Enfin, les crédits des fonds de concours seront reportés par arrêté du ministre chargé des finances.
Le régime des reports de crédits qui vous est proposé est donc plus souple que celui retenu par l'Assemblée nationale, et limite notamment la capacité du ministre chargé des finances à décider de manière unilatérale des reports de crédits. Votre rapporteur considère que la contrepartie de ce régime souple doit être une meilleure information du Parlement, puisque les reports de crédits altèrent le vote de la loi de finances.
Il vous est donc proposé :
- d'une part, de fixer au 15 mars la date limite pour la publication des arrêtés de report de crédits.
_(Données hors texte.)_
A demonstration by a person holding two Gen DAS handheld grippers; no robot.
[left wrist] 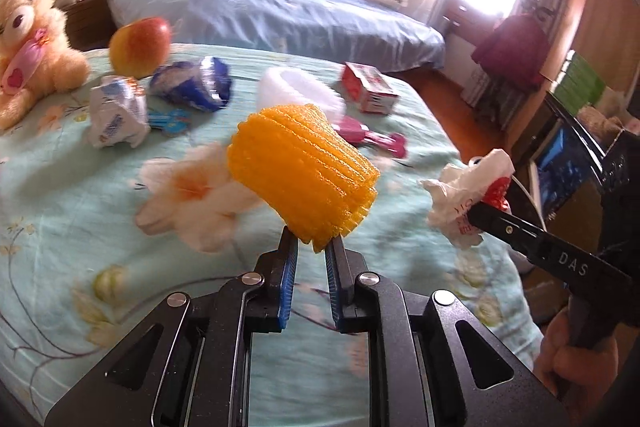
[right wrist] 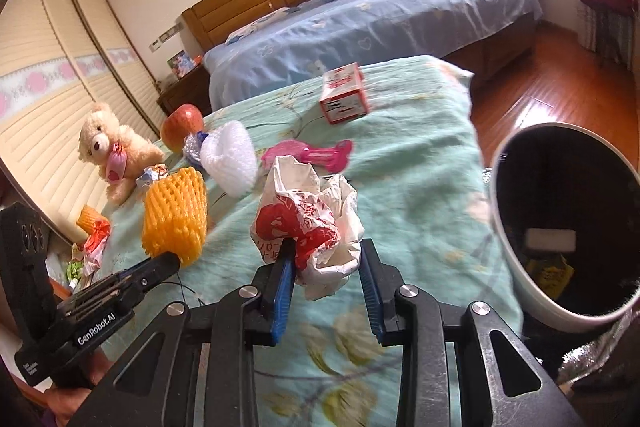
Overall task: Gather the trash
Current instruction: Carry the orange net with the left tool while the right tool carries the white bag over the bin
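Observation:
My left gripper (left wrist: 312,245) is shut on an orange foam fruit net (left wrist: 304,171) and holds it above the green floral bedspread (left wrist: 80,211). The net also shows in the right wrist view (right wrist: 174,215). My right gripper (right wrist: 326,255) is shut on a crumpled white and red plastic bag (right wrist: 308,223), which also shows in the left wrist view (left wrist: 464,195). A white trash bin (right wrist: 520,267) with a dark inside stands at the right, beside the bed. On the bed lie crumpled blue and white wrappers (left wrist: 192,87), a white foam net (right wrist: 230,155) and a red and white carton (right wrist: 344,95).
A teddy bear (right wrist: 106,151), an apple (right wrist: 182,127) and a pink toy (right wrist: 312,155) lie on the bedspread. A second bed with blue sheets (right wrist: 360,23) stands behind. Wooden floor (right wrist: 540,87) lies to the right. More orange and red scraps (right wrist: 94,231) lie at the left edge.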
Cette mesure permettra d'une part, d'assurer une bonne information du Parlement sur les crédits disponibles, et, d'autre part, de sécuriser la gestion des ministères assez tôt dans l'année ;
- d'autre part, que le gouvernement dépose avant le 31 mars un rapport présentant l'impact sur les crédits disponibles des engagements de crédits par anticipation et des reports de crédits, et justifiant les éventuels relèvements du plafond de 3 % qui s'applique aux reports des crédits de paiement.
Ce dispositif devrait donc offrir la souplesse de gestion nécessaire tout en assurant une bonne information du Parlement.
Votre rapporteur souhaite mentionner à l'article 9 de la présente proposition de loi organique, l'ensemble des dispositions relatives aux reports de crédits et aux engagements par anticipation. C'est la raison pour laquelle il vous propose de supprimer le présent article.
Décision de la commission : votre commission vous propose de supprimer cet article.
* 45 « [les autorisations de programme] demeurent valables sans limitation de durée jusqu'à ce qu'il soit procédé à leur annulation ».
* 46 Rapport d'information fait au nom de la commission des finances du Séna,t n°37 (2000-2001), p. 115 et suivantes.